● **ACTIVITY**
Among the lines below, return each one that contains the word "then".

EXERCISE DATA Block Start

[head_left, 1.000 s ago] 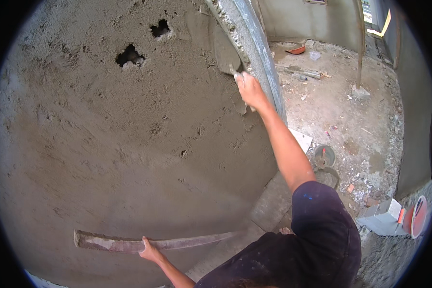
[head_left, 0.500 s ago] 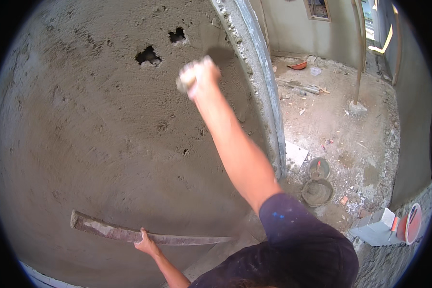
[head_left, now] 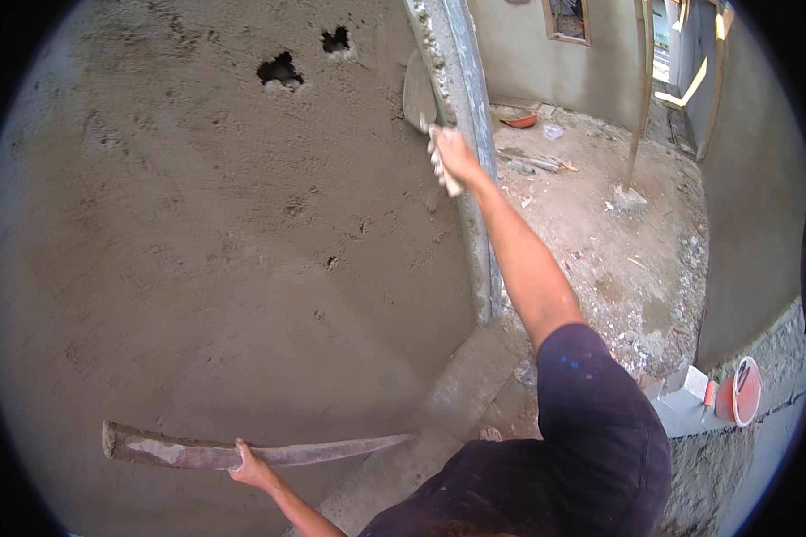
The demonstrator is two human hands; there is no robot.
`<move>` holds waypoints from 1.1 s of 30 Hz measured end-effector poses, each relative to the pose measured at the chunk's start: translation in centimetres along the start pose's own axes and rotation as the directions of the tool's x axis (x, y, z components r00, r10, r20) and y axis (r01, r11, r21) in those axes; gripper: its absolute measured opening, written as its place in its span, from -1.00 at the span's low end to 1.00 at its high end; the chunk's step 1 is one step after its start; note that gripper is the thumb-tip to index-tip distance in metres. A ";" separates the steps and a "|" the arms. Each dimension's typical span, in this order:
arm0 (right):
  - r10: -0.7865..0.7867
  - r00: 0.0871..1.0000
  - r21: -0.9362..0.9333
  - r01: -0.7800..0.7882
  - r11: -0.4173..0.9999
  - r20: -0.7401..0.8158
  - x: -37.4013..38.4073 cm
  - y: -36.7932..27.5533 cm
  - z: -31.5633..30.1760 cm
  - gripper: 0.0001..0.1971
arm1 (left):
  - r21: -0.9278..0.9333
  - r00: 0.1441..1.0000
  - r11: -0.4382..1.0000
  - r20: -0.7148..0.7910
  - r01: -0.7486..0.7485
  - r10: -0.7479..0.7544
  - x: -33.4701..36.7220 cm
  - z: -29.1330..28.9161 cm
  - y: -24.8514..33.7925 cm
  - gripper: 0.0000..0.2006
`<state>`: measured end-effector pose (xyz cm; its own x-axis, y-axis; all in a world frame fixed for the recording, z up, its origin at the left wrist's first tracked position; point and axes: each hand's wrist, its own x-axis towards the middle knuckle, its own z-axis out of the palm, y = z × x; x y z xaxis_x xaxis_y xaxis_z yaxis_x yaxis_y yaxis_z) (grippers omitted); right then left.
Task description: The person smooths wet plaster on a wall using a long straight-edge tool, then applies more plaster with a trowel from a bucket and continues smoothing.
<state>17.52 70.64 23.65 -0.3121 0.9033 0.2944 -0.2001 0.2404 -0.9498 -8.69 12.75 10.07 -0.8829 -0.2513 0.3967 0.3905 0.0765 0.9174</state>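
Open room spans the wall point(head_left: 206, 259) between the trowel point(head_left: 417, 94) and the long board point(head_left: 175, 451). The grey edge strip point(head_left: 475, 107) bars the way right of the trowel.

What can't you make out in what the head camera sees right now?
All in the head view:
- Trowel: most of its handle is covered by the right hand.
- Board: its far side is hidden by its near face, and part of that by the left hand.
- Larger dark hole: depth lost in shadow.
- Foot: mostly covered by dark clothing.
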 end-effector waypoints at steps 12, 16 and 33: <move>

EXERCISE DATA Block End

● **RESPONSE TO THE TASK**
`<state>`: measured end-effector pose (xyz cm; its own x-axis, y-axis; all in a world frame fixed for the recording, z up, its origin at the left wrist's first tracked position; point and axes: each hand's wrist, its own x-axis towards the middle knuckle, its own z-axis out of the palm, y = z × x; x y z xaxis_x xaxis_y xaxis_z yaxis_x yaxis_y yaxis_z) (grippers omitted); right then left.
Task description: The person smooths wet plaster on a wall using a long straight-edge tool, then applies more plaster with a trowel from a bucket and continues smoothing.

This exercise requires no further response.